20-year-old Emma was fired when she went from the guard to visit his acute and seriously ill grandfather

Mix the union around it.

that was the gist of the message, as the 20-year-old barista Emma Lodberg got from his leader, the day she was fired from her position as a barista at Espresso House.

"My manager asks if I'm a member of a trade union, for them, will she have that I mix around it. She would not have, that my firing had to be for something big," says Emma Lodberg.

Two days before the firing was Emma at work in the Espresso House, when she suddenly got a call from his mother.
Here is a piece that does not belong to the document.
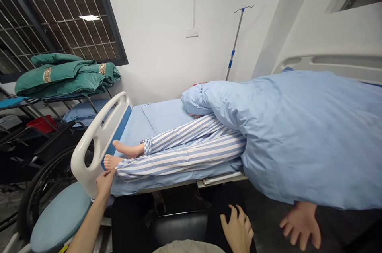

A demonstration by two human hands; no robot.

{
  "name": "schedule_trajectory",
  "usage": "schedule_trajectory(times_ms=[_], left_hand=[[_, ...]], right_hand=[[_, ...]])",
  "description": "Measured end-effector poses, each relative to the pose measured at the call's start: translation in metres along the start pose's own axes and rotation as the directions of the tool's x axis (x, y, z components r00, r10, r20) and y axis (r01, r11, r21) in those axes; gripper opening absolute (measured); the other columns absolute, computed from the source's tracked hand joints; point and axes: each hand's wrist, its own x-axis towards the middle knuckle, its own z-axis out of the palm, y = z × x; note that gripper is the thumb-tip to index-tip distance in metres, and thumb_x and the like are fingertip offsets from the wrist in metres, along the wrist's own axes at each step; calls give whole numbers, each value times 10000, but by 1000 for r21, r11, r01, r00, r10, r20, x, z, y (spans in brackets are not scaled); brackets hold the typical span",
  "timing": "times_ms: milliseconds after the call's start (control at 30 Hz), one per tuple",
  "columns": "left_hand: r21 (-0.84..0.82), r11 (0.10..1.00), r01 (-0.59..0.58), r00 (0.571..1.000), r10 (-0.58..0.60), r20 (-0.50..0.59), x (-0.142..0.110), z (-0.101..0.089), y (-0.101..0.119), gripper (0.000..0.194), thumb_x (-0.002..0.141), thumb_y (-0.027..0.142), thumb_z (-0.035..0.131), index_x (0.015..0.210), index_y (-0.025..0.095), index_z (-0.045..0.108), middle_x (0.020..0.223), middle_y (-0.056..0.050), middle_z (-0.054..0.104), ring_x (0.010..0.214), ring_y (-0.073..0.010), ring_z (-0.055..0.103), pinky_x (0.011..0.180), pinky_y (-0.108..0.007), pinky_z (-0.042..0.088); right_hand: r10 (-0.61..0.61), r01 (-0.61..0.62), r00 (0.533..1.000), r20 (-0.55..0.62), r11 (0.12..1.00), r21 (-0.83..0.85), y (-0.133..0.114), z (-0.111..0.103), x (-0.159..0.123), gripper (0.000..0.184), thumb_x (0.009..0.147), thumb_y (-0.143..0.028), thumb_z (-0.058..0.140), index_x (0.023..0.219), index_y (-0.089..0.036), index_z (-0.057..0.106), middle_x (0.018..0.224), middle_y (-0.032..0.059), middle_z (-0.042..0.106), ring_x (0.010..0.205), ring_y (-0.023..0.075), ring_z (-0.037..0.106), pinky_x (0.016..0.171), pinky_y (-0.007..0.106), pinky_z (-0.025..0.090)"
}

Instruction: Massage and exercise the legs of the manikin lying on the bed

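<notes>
A figure lies on the bed in blue-and-white striped trousers (185,157), bare feet (129,149) toward the footboard. My left hand (105,183) pinches the hem of the nearer trouser leg beside the near foot. On my dark-clad thigh rests my right hand (238,229), fingers spread and holding nothing. A light blue quilt (298,125) covers the figure from the thighs up, bunched on the right side of the bed. From under its near edge hangs the figure's hand (303,225), palm showing and fingers apart.
A white footboard (86,145) closes the bed's left end, with a round blue stool (61,217) and a wheelchair wheel (38,189) beside it. Folded green bedding (65,78) lies on a rack by the window. An IV pole (235,46) stands behind the bed.
</notes>
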Motion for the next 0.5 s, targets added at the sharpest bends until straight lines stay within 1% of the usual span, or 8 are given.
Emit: schedule_trajectory(times_ms=[33, 100, 167, 267, 300, 367, 433, 500], left_hand=[[22, 1000, 6, 1000, -6, 7, -2, -1, 1, 368, 631, 448, 580, 782, 116, 627, 567, -48, 591, 637, -239, 561, 596, -333, 426], [62, 998, -9, 999, 6, 36, -6, 3, 10, 346, 657, 426, 564, 838, 137, 622, 626, -43, 613, 704, -247, 573, 642, -331, 425], [59, 995, -85, 991, 79, 107, -7, 15, 27, 297, 686, 390, 546, 862, 163, 621, 669, -30, 625, 748, -231, 578, 693, -317, 426], [3, 985, -172, 957, 167, 236, -2, 38, 58, 230, 705, 338, 565, 832, 157, 628, 674, -16, 621, 763, -199, 578, 759, -298, 426], [-7, 984, -180, 949, 175, 263, 2, 45, 68, 234, 714, 339, 574, 831, 143, 625, 686, -17, 619, 765, -192, 576, 768, -303, 429], [-4, 988, -157, 950, 152, 272, 11, 57, 82, 281, 750, 377, 565, 863, 124, 607, 768, -23, 616, 780, -173, 569, 761, -324, 447], [-3, 992, -126, 955, 122, 270, 18, 67, 90, 320, 798, 410, 514, 932, 127, 579, 883, -33, 602, 803, -149, 563, 746, -332, 466], [-8, 995, -97, 959, 95, 267, 22, 81, 98, 329, 818, 420, 485, 967, 138, 563, 928, -33, 590, 814, -139, 564, 726, -321, 477]], right_hand=[[21, -21, 1000, 11, 1000, -14, -1, 0, 4, 454, 760, -382, 392, 1151, -169, 485, 1268, 129, 416, 1112, 318, 410, 816, 426, 380], [90, -89, 995, 37, 995, -34, -4, 2, 15, 525, 749, -425, 409, 1202, -160, 434, 1277, 151, 403, 1106, 339, 409, 805, 443, 375], [166, -163, 984, 63, 986, -42, -7, 5, 28, 576, 747, -466, 406, 1228, -148, 399, 1247, 177, 422, 1064, 346, 437, 772, 450, 379], [237, -232, 968, 86, 971, -67, -13, 8, 43, 618, 752, -496, 397, 1248, -128, 372, 1196, 201, 452, 999, 350, 476, 734, 449, 379], [247, -241, 965, 85, 967, -84, -15, 8, 45, 624, 755, -496, 397, 1251, -118, 367, 1185, 206, 455, 987, 353, 482, 728, 447, 379], [252, -242, 965, 70, 963, -121, -20, 9, 48, 621, 765, -485, 392, 1251, -99, 367, 1177, 216, 457, 972, 357, 490, 719, 439, 379], [230, -220, 972, 43, 963, -158, -23, 9, 47, 607, 780, -473, 376, 1251, -90, 369, 1177, 223, 458, 958, 355, 498, 712, 432, 380], [197, -189, 980, 18, 963, -193, -25, 9, 46, 602, 785, -466, 375, 1252, -85, 371, 1175, 232, 463, 942, 350, 508, 713, 430, 378]])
Emma's maternal grandfather had been hospitalized with a serious stroke in the brain stem.

"I'll call my manager and tell it all, and she says that I should hurry me back to my grandfather," says Emma.

Two days later, the change emma's head, however, according to Emma, sense, and she writes a text message to Emma, where it says that they must have a 'alvorssnak'.

"Yes, I can just as well just start with that give you your termination," she says to me in to the conversation. "She says that it was irresponsible of me, that I was gone from the guard with my grandfather," says Emma.

It is here, Emma Lodbergs former leader in the Espresso House brings the trade union on the track.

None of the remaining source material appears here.